Les opposants aux propositions du gouvernement visant à réformer radicalement le système judiciaire ont averti qu’affaiblir l’indépendance des conseillers juridiques ministériels réduirait un important contrepoids au pouvoir exécutif.

Si ce projet de loi est adopté, « il pourrait compromettre le travail coordonné des conseillers juridiques du gouvernement, ce qui pourrait à son tour compromettre le travail coordonné du gouvernement dans tous ses ministères », a averti mercredi Guy Lurie, chercheur à l’Institut israélien de la démocratie (IDI).
Cela pourrait signifier que les conseils juridiques fournis au gouvernement « pourraient également devenir moins efficaces, ce qui pourrait porter atteinte à l’État de droit au sein du gouvernement et, en fin de compte, aux droits de l’homme », a déclaré Lurie au Times of Israel.
« Si le projet de loi est adopté, la capacité du procureur général à protéger l’État de droit sera réduite. »
Boaron n’a pas répondu à notre demande de commentaires.
Mettre les « gardiens » sur la touche
Ce n’est pas la première fois que le gouvernement actuel prend des mesures pour rendre le système de conseil juridique plus favorable à ses intérêts.
En novembre, le cabinet a voté en faveur de la mise en œuvre d’une résolution qui obligerait les conseillers juridiques ministériels en poste depuis plus de sept ans à prendre leur retraite dans les 90 prochains jours, malgré l’opposition du bureau de la procureure générale à cette mesure.
Dans un avis juridique rendu à l’époque, le bureau de Baharav-Miara avait déclaré que la décision du gouvernement était préoccupante, car elle pouvait signifier son intention de démettre de leurs fonctions les fonctionnaires qui jouent le rôle de « gardiens ». Il affirmait que cette mesure visait à mettre fin au mandat des conseillers juridiques qui, dans le cadre de leurs fonctions, s’étaient opposés à des ministres au sujet de la légalité des politiques et des mesures souhaitées par les élus.

Les ministres du gouvernement ont finalement rejeté cet avis, attaquant les positions prises par les conseillers juridiques ministériels lors d’une réunion animée du cabinet, selon des propos rapportés par les médias israéliens.
Le ministre de la Coopération régionale, David Amsalem, les a accusés d’agir « comme des gangsters », selon Ynet, tandis que le ministre de la Sécurité nationale, Itamar Ben Gvir, aurait déclaré que les conseillers juridiques avaient « déclaré la guerre au gouvernement ».
Renvoyer la procureure générale
Baharav-Miara a elle-même fait l’objet de vives critiques de la part des députés de la coalition et, le 14 juillet, une commission de la Knesset composée de cinq membres tiendra une audience précédemment reportée afin de décider de son éventuel renvoi.

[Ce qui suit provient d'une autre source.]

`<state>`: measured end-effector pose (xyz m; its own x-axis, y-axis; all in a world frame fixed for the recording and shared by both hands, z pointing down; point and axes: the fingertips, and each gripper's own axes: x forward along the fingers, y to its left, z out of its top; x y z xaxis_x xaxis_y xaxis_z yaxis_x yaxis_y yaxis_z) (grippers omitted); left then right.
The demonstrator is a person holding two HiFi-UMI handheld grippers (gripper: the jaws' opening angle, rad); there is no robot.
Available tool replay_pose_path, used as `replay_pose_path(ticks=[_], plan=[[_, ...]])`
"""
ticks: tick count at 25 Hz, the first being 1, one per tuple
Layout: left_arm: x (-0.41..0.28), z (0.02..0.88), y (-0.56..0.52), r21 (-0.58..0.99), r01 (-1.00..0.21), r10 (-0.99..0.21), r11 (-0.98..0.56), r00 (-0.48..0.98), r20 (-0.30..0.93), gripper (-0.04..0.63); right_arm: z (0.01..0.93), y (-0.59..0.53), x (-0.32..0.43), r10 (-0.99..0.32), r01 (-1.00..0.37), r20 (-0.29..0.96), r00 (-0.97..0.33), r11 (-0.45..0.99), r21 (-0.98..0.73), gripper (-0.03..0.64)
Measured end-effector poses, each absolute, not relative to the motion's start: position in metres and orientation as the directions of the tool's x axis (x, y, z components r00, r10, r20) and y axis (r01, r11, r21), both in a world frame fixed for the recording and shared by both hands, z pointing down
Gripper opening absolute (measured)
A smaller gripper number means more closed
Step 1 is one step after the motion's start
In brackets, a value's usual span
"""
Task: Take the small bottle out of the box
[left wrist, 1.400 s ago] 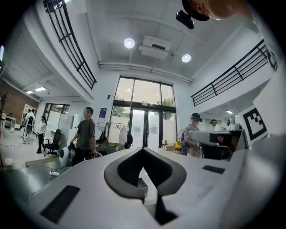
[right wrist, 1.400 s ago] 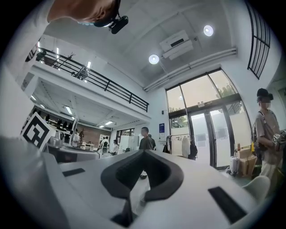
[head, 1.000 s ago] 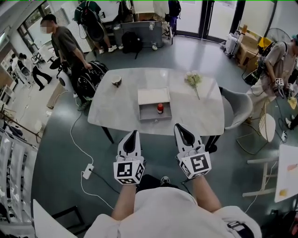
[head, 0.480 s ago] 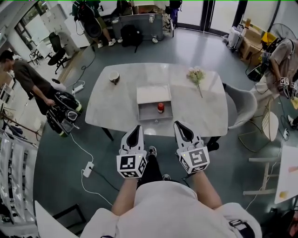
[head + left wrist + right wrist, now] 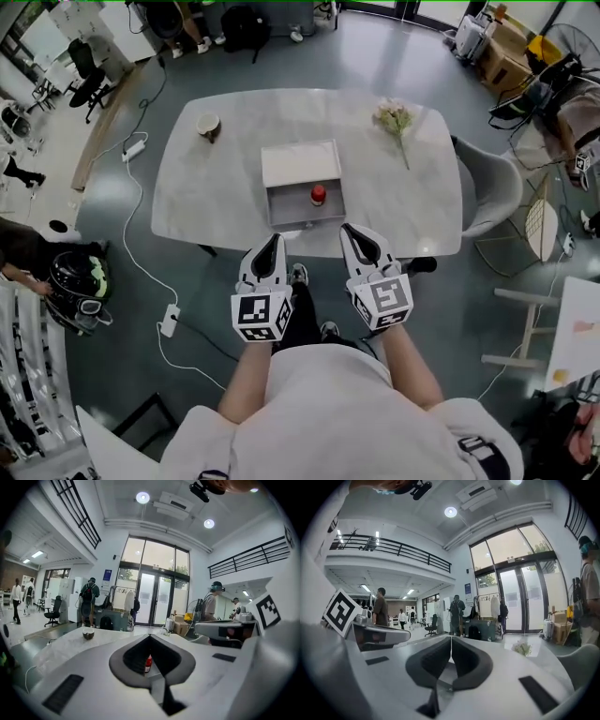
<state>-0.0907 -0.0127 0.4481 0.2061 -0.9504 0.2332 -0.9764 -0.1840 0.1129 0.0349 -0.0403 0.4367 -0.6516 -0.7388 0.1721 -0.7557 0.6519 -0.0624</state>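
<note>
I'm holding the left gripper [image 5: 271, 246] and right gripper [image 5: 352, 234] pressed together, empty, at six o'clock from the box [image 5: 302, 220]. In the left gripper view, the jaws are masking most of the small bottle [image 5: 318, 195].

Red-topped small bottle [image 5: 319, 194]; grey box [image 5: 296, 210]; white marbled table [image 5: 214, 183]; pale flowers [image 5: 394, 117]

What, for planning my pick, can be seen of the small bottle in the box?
The small bottle is tiny, with a red top and a darker body; finer detail is too small to tell. It stands upright on the floor of the open grey box, right of its middle. Nothing grips it.
</note>
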Motion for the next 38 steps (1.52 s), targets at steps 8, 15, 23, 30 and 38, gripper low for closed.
replay_pose_path(ticks=[8, 15, 23, 30, 38], plan=[[-0.105, 0.504, -0.046, 0.155, -0.969, -0.910, -0.190, 0.233, 0.344, 0.021, 0.494, -0.081, 0.022, -0.730, -0.780, 0.296, -0.615, 0.619, -0.094, 0.026], [-0.110, 0.549, -0.076, 0.185, -0.966, -0.874, -0.183, 0.246, 0.420, 0.021, 0.539, -0.111, 0.012, -0.705, -0.789, 0.392, -0.591, 0.606, -0.098, 0.026], [-0.117, 0.586, -0.087, 0.201, -0.962, -0.832, -0.184, 0.261, 0.490, 0.021, 0.587, -0.124, 0.002, -0.656, -0.796, 0.498, -0.567, 0.592, -0.128, 0.028], [-0.120, 0.600, -0.095, 0.213, -0.960, -0.813, -0.182, 0.269, 0.517, 0.021, 0.609, -0.134, 0.001, -0.629, -0.803, 0.546, -0.553, 0.578, -0.145, 0.029], [-0.123, 0.607, -0.113, 0.228, -0.953, -0.791, -0.200, 0.294, 0.536, 0.021, 0.623, -0.147, -0.009, -0.598, -0.805, 0.598, -0.534, 0.577, -0.142, 0.080]])
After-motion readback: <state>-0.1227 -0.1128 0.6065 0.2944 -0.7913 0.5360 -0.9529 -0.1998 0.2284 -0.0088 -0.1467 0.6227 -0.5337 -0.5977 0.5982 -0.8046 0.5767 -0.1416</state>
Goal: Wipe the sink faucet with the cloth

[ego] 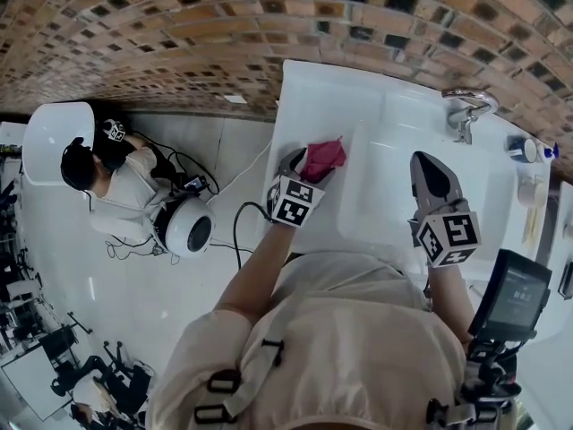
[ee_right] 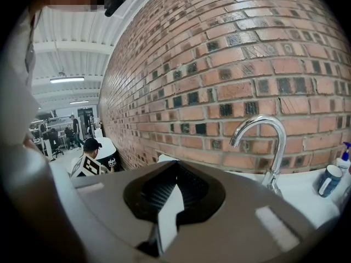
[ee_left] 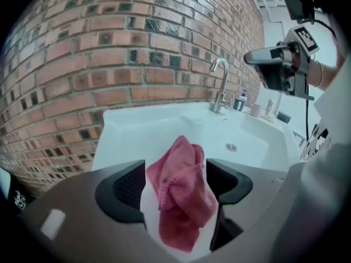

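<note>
A crumpled pink cloth (ego: pixel 324 157) (ee_left: pixel 184 196) lies on the left rim of the white sink (ego: pixel 313 97) (ee_left: pixel 137 130). My left gripper (ego: pixel 309 164) (ee_left: pixel 175 170) is open around it; the cloth sits loosely between the black pads (ee_left: pixel 126 188). The chrome gooseneck faucet (ego: pixel 466 107) (ee_left: pixel 221 86) (ee_right: pixel 270 147) stands at the back of the basin against the brick wall. My right gripper (ego: pixel 431 167) (ee_right: pixel 174 167) hovers over the basin's right side, aimed toward the faucet, shut with nothing in it.
A blue-capped bottle (ego: pixel 524 149) (ee_right: pixel 330 179) and small containers stand on the rim right of the faucet. A black device (ego: pixel 515 298) sits at the near right. A person (ego: pixel 116 182) sits on the floor to the left, beside a white round machine (ego: pixel 188 227).
</note>
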`<action>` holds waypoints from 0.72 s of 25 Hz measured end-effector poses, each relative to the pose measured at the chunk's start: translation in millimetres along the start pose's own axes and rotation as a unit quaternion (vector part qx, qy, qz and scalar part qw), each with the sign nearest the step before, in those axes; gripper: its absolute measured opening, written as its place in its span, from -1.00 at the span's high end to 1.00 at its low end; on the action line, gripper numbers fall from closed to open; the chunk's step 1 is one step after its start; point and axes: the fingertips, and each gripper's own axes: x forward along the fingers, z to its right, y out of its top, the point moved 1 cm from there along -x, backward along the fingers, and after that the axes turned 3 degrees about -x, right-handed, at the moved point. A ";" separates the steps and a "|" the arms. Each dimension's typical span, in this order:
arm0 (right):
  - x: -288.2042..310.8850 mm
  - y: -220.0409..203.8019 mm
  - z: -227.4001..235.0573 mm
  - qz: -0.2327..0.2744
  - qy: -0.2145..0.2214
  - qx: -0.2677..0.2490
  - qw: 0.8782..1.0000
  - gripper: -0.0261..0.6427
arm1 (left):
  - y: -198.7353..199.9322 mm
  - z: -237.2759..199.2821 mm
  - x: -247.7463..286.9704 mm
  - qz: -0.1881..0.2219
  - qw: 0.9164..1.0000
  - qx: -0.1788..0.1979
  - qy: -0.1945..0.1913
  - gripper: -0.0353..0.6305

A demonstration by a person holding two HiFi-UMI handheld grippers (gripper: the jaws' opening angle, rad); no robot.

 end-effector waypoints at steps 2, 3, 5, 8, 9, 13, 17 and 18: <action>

Créée le mois dernier par le gouvernement afin de contourner la procédure habituelle de révocation d’un procureur général, la commission devait initialement se réunir le 17 juin, mais l’audience a été annulée en raison de la guerre de douze jours avec la République islamique.
L’époux de Baharav-Miara, Zion, est décédé juste après l’entrée en vigueur du cessez-le-feu, retardant encore davantage la tenue de l’audience.